Heading back to the car, I suddenly spotted an owl on the lawn outside Oswald's (our lunch stop). It wasn't your usual sort of owl! Since we'd been gone, a local Birds of Prey Centre had set up a small display. I've mixed feelings about such establishments, but it does enable you to see some fabulous birds at much closer quarters than you would in the wild. This particular establishment specialises in rescuing birds from cruel and neglectful owners and, indeed, all four birds on display were rescued birds. The owl that I'd first spotted was an amazing White-faced Scops Owl, a native of sub-Sahara Africa. The others were a female Peregrine Falcon, a female Kestrel, and a male Harris Hawk (the latter was kept in the background as it was not yet used to being in public).


White-faced Scops Owl

Peregrine Falcon (female)
Kestrel (female)
Having spent some time with these birds, we set off back across the causeway, stopping for a while in the middle to check out the birds. Only a pair of Shelduck provided any usable images.

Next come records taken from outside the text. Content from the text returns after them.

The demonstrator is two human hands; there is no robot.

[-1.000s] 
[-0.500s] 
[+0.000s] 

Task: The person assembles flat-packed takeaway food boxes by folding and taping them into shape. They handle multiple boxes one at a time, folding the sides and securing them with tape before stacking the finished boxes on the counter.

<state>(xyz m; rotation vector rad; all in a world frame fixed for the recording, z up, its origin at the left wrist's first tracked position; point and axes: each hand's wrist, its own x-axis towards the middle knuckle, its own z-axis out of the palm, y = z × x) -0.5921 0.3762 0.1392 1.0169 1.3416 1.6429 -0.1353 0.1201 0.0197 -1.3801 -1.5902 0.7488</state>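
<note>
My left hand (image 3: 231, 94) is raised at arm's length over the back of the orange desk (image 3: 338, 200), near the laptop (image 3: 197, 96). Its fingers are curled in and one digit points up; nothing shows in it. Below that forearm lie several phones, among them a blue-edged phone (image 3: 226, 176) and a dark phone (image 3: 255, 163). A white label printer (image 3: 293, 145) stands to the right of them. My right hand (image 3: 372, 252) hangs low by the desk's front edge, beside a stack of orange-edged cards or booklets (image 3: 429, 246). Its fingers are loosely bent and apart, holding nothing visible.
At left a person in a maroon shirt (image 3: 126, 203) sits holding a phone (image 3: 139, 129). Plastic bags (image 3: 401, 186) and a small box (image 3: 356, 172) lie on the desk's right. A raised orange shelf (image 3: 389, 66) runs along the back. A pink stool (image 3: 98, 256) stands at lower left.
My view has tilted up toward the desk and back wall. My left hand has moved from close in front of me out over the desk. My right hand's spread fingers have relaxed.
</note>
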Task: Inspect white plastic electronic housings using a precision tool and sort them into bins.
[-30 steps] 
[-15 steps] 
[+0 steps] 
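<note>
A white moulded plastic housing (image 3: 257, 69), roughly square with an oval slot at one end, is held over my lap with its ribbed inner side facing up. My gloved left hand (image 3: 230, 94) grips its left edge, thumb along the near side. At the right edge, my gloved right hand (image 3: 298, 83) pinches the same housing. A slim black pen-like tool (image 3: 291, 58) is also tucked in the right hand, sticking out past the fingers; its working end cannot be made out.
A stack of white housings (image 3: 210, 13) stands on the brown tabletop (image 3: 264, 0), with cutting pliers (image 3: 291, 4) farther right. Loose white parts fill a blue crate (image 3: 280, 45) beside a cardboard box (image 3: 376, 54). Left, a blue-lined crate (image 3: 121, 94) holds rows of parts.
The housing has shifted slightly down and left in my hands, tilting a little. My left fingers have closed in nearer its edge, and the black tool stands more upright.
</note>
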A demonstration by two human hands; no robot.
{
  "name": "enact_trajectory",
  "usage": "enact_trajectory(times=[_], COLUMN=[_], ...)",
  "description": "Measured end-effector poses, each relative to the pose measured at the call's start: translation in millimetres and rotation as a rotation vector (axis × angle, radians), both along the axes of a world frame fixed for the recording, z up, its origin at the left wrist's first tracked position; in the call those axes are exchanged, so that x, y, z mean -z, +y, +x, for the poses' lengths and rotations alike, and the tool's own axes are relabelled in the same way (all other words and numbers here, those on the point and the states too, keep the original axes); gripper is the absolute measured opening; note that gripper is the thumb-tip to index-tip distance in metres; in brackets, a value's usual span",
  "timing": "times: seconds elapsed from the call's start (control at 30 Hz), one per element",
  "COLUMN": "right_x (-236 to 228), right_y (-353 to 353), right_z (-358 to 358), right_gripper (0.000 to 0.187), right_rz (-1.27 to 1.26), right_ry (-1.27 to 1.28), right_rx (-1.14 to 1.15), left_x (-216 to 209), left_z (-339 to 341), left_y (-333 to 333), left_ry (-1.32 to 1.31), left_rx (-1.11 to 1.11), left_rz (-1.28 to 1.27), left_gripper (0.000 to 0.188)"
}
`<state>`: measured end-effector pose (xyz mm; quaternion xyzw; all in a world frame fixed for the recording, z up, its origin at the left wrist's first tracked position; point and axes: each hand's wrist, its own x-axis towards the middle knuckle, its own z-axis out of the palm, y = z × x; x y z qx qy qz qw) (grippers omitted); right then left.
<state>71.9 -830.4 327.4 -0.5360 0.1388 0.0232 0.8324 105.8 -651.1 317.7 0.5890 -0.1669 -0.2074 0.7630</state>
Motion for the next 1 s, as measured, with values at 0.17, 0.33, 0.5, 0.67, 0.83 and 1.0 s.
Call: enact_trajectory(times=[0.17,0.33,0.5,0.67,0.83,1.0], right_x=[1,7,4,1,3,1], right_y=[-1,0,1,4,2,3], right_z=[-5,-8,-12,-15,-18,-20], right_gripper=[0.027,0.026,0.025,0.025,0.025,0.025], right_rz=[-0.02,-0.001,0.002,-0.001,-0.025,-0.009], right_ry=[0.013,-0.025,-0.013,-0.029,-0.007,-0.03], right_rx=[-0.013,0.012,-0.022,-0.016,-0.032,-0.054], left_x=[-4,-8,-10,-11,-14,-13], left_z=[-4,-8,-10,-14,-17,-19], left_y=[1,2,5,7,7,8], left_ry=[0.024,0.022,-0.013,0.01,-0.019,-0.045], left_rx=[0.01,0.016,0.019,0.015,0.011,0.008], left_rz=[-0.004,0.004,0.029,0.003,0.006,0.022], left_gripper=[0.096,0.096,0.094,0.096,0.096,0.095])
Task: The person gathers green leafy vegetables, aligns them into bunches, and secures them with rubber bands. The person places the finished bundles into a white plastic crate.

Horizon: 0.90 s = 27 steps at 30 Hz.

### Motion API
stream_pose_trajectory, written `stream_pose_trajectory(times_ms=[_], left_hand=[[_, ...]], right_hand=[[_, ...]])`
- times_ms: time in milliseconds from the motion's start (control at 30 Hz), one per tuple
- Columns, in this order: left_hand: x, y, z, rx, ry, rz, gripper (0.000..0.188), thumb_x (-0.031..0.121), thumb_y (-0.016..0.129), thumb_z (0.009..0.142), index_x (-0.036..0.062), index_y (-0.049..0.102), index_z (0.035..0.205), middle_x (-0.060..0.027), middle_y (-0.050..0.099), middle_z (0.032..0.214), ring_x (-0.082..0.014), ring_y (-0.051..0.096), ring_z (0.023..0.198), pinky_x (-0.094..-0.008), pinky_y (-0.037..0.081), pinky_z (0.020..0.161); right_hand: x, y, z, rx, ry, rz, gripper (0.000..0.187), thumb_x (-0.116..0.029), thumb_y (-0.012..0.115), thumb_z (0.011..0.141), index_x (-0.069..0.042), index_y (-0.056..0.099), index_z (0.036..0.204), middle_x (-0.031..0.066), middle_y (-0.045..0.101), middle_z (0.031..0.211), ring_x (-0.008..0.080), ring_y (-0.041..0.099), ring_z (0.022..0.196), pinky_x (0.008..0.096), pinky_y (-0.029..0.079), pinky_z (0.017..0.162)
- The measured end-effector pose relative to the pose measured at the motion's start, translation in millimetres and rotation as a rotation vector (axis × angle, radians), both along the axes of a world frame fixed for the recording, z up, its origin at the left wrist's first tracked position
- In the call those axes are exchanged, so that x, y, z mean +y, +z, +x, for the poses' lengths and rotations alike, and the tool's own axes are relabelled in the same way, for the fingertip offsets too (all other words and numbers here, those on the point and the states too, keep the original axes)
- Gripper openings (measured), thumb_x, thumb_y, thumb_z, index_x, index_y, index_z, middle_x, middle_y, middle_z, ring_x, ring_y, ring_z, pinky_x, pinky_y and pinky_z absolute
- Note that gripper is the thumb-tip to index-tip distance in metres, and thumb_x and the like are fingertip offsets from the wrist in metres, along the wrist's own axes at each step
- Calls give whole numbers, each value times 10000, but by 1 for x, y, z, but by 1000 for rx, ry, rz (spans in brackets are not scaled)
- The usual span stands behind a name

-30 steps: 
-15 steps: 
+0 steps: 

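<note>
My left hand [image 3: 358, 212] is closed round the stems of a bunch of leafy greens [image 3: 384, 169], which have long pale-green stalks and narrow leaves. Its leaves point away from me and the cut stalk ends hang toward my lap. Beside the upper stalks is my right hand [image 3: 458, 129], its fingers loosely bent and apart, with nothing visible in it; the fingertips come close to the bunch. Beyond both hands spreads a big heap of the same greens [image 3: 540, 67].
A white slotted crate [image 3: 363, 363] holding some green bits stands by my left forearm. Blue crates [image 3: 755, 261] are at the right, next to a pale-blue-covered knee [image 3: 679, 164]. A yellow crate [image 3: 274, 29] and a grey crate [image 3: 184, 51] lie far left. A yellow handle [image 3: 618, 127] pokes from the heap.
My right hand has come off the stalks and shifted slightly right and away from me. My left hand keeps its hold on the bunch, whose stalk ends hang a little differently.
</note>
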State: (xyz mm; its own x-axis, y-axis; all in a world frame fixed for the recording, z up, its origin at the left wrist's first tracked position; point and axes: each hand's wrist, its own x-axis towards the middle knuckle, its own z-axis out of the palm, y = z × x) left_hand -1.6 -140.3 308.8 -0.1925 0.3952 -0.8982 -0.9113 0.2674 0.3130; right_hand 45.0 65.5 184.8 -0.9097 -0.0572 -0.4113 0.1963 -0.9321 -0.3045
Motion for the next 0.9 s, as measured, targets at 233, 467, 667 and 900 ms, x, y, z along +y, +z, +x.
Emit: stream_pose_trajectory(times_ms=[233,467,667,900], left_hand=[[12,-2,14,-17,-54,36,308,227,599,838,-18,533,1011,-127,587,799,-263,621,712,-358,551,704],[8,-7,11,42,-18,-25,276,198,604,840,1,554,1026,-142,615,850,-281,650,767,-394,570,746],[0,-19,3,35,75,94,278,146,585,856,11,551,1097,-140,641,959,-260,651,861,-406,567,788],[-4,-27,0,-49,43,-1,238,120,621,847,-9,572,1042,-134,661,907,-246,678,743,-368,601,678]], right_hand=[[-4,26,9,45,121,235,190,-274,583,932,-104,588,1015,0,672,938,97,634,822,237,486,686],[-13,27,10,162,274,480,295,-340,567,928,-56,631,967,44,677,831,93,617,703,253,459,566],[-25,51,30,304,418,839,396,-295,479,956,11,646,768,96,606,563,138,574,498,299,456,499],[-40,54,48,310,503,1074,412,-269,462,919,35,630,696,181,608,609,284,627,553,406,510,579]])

Shelduck (female and drake) - Lindisfarne causeway
That night we were at Russ and Carole's party. They'd got a large marquee set up in the garden, complete with stage and sound mixer desk. Apart from the excellent spread that Carole had prepared, we were entertained to some great music, ranging from bagpipes to rock, from a whole raft of musicians, including a significant part of 'The Leisure Society', one of whom just happens to be Carole's son (if you don't know of The Leisure Society, look them up on t'interweb).

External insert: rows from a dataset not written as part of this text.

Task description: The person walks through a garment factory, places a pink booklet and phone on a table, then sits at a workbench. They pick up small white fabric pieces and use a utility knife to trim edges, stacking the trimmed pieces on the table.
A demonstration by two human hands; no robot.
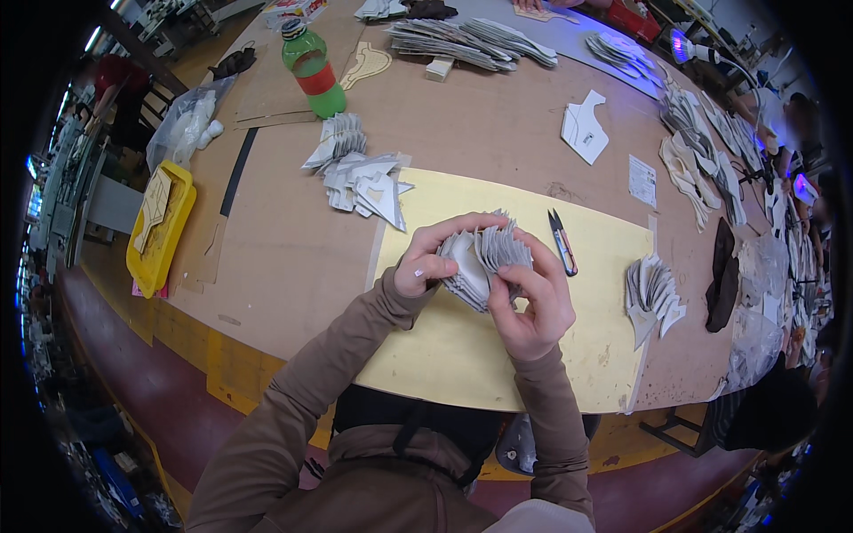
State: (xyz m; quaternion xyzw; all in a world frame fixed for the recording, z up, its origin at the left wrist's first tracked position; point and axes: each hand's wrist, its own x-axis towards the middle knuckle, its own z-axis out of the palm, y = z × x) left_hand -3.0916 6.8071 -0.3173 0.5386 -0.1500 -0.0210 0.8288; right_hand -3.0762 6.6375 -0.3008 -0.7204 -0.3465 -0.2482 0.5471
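Note:
Between my two hands is a fanned stack of cut grey-white pieces [471, 266], held above the yellow sheet [444, 355]. My left hand [431, 258] grips the stack's left side, thumb lying across the front. On the right edge, my right hand [538, 298] pinches the pieces between thumb and fingers. A pair of thread snips [562, 242] lies just beyond my right hand. Farther right rests another fanned bundle of grey-white pieces [651, 293]. Two more piles of cut pieces [360, 182] sit at the sheet's upper left corner.
A green bottle [313, 71] with a red label stands at the far left. A yellow tray [162, 226] holds a pattern piece at the left edge. Long stacks of pieces [471, 43] lie at the back. A white template [585, 127], a printed label [642, 180] and dark cloth [721, 275] lie right.

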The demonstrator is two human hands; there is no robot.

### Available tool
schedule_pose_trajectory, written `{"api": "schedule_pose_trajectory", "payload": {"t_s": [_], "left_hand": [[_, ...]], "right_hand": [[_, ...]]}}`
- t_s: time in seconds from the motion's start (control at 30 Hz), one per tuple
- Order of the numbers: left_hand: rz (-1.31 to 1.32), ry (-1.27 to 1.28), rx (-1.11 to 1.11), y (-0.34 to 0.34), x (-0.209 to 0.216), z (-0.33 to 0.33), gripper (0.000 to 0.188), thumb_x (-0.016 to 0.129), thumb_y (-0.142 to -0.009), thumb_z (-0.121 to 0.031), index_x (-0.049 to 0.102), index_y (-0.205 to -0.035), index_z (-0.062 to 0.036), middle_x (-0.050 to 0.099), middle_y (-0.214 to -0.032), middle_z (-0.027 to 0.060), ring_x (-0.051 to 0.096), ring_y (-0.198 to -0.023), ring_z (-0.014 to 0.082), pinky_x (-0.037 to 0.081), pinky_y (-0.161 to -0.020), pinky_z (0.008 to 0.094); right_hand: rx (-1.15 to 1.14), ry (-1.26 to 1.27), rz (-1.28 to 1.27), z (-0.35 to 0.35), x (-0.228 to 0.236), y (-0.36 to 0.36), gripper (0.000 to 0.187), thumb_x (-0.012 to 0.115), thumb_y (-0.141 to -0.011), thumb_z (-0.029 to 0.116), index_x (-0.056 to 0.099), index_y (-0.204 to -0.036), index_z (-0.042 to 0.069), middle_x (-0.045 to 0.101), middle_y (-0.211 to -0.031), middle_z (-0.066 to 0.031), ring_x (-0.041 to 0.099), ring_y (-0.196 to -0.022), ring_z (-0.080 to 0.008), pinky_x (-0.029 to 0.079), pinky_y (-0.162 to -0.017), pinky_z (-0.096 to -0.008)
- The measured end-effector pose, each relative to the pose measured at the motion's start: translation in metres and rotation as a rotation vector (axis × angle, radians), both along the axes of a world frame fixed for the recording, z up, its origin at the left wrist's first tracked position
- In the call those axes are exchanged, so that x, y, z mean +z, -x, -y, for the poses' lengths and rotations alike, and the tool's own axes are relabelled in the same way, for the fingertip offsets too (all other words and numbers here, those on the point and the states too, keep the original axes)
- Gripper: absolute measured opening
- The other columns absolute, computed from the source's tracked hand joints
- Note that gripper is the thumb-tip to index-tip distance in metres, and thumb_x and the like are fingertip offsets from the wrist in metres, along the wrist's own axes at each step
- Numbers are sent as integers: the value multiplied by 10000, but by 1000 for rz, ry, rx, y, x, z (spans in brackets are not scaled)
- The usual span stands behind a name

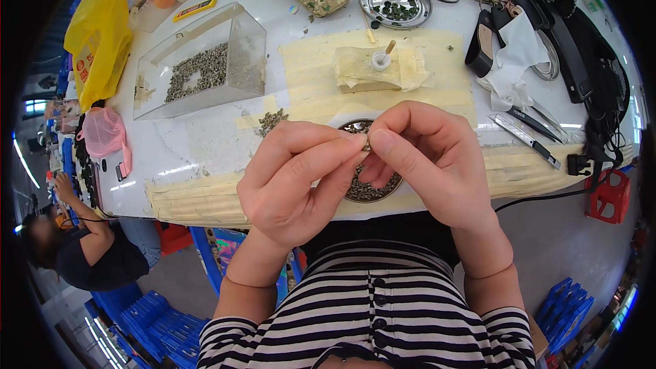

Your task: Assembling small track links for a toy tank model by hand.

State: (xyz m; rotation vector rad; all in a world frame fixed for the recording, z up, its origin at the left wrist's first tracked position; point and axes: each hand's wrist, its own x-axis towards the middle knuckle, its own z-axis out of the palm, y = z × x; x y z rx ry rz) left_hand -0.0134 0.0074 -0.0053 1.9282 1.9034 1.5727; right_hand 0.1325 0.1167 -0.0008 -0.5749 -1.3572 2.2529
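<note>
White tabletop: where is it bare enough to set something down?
Mostly bare: between the clear box, pink mesh bag and pile of small parts; also the yellowish covering left of the wrapped block. Crowded: right side, with white cloth, black straps and utility knife.

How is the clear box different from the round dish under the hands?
The box has straight sides and corners, but the dish has a round rim.
The box looks bigger, and the dish smaller.
The box sits farther off, to the left; the dish is close to the person, partly hidden by the fingers.
Both hold lots of small bits.
</note>
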Motion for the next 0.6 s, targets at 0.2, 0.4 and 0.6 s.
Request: {"api": "schedule_pose_trajectory", "payload": {"t_s": [0.2, 0.4, 0.6], "left_hand": [[58, -58, -44, 5, -1, -2, 236, 770, -753, 70, 720, -971, -6, 666, -896, 99, 637, -767, 192, 507, -640, 271], [26, -110, 1, 3, -6, -7, 246, 788, -739, 55, 724, -965, -22, 678, -894, 92, 655, -766, 200, 518, -630, 277], [31, -93, 14, 3, -7, -5, 258, 791, -739, 50, 719, -976, -24, 681, -903, 91, 656, -775, 201, 520, -642, 283]], "right_hand": [[39, 103, -48, 4, -2, 3, 172, 607, -992, 134, 622, -995, -38, 670, -852, -50, 651, -758, -83, 545, -700, -217], [-67, -19, -40, 9, -1, 4, 133, 608, -984, 97, 617, -989, -35, 661, -869, -39, 645, -774, -71, 546, -712, -213], [-136, -162, -24, 11, -1, 5, 117, 614, -972, 70, 627, -981, -46, 667, -859, -39, 642, -770, -71, 549, -708, -214]]}}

I'd been warned that I'd been asked to do my bit, and I was a bit nervous in the face of such talented musicians, particularly as it'd been five years since I'd packed up my band, and I hadn't played since then. In the event, it was great fun to be back playing with Russ, and I think that I got away with it - just!! This was our band way back in 1965 (Russ on the left, and me on the ground to the right).

Fingal's Friends - 1965
And this was us (christened Half Fingal by Russ) last Saturday - I did vocals and harmonica on Hoochie Coochie Man, and Jenny Jenny/Keep a'Knockin'.

Half Fingal - 2012
We'd had a brilliant weekend, in a marvellous corner of England, culminating in a great evening - Yeah - Northumberland Rocks!!! A big Thank You to Russ and Carole for inviting us to share in your great occasion. Here's to your next twenty-five years!!

Sunday 15th April

For reasons which don't need explaining we had a bit of a slow start on the day, setting off homeward at about 10.30. Rather than thrash down the A1, M18, and M1, we took the gentle route by cutting inland and heading down along the Pennines, on minor (often single-track) roads. The scenery is stunning on this route and, in spite of falling snow before we set out, and sleet in the vicinity of Hadrian's Wall, we had bright sunshine for most of the journey.

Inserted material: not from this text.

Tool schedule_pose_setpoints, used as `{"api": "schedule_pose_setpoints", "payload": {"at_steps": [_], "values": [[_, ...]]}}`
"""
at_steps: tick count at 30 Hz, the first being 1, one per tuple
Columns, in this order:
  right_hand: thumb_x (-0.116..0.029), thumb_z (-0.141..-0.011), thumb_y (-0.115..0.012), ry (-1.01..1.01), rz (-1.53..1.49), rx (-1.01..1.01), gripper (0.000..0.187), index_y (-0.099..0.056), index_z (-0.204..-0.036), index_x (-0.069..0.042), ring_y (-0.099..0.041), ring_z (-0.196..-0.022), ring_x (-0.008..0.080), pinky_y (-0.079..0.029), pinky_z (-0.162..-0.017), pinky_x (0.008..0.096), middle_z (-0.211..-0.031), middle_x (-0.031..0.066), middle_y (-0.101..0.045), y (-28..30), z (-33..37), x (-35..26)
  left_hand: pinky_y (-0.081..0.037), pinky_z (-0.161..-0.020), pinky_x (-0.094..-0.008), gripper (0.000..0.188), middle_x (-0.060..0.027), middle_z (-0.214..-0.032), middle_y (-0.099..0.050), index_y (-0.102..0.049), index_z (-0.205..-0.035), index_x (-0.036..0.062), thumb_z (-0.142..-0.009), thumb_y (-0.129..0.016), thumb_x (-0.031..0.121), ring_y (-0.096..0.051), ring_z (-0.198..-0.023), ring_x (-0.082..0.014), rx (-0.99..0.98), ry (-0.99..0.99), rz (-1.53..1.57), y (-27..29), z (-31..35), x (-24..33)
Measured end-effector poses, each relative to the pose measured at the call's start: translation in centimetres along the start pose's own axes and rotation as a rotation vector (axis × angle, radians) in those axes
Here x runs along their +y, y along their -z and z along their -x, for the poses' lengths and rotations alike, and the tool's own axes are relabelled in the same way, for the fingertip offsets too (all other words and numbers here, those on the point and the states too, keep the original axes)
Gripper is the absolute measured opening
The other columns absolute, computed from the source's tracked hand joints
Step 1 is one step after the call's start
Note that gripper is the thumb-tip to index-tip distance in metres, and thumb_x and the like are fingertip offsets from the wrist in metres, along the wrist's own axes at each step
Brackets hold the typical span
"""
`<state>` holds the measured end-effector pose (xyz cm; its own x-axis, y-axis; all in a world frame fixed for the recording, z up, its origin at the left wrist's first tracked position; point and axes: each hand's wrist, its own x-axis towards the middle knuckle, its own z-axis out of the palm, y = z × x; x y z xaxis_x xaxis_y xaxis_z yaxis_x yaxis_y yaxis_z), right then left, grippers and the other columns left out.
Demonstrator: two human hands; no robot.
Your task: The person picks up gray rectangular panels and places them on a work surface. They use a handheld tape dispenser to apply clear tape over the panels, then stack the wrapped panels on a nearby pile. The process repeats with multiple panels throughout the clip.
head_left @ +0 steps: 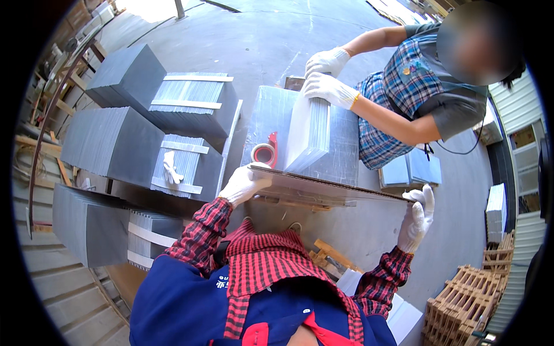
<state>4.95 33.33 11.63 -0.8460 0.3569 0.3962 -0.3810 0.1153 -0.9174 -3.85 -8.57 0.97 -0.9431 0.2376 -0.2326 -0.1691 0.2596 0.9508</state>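
A long grey sheet [329, 188], seemingly ribbed along its upper edge, is held up almost edge-on in front of me. My left hand [245, 185], in a white knit glove, grips its left end. At the opposite end my right hand [416, 220], gloved alike, has the corner between thumb and fingers. Just beyond the sheet, an upright bundle of thin pale sheets [311, 135] rests on a grey-topped work surface [271, 106]. A co-worker's two gloved hands [329, 81] press on the bundle's far end. A red tape dispenser [273, 142] with its roll lies near my left hand.
Several dark grey block-like stacks [112, 141] stand at the left, some strapped with pale bands. A white glove [171, 167] lies on one strapped stack [190, 147]. The co-worker [415, 86] stands at the far right. Wooden pallets [464, 300] are piled at the lower right.
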Motion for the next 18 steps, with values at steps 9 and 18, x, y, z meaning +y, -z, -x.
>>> {"api": "schedule_pose_setpoints", "payload": {"at_steps": [9, 18], "values": [[-0.021, -0.068, -0.085, 0.124, 0.799, -0.898, 0.057, -0.068, -0.12, -0.008, -0.067, -0.102, 0.0291, -0.053, -0.09, 0.0358, -0.114, 0.0142, -0.07, -4.4, -8.2, -7.2, -0.055, -0.09, -0.0351, 0.065, -0.0088, -0.112, -0.069, -0.06, -0.129, 0.0071, -0.07, -0.084, -0.002, -0.066, -0.105, -0.0195, 0.172, -0.46, -0.022, 3.0, 3.7, 14.0], [-0.01, -0.078, -0.068, 0.206, 1.077, -1.158, 0.034, -0.075, -0.11, -0.018, -0.07, -0.082, 0.0321, -0.056, -0.076, 0.037, -0.093, 0.0118, -0.074, -5.3, -13.2, -3.9, -0.056, -0.075, -0.0377, 0.029, -0.0126, -0.096, -0.073, -0.072, -0.109, 0.0135, -0.08, -0.07, 0.015, -0.07, -0.085, -0.0336, -0.336, -0.36, -1.092, 1.9, -1.3, 19.2]]}}
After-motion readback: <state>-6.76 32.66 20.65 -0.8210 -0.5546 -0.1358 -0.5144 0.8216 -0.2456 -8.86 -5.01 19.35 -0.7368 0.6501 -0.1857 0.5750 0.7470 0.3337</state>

We stopped just before the ford by Arkengarthdale as there were quite a few birds around, including Wheatear.



Wheatear (male) - Arkengarthdale
Lapwing - Arkengarthdale


Red Grouse - Arkengarthdale
The last two images above are of the same bird - notice how the red 'eyebrow' is raised more prominently in the upper of the two images.

Further on in our journey we had another stop on Whitaside Moor for a more confiding Red Grouse - I thought that the bird looked quite comical in this image - and very inviting as a source of lunch!

Red Grouse - Whitaside Moor
At about 16.30 we realised that we were only about halfway home, and so cut over to the A1 by Bedale - end of the enjoyment!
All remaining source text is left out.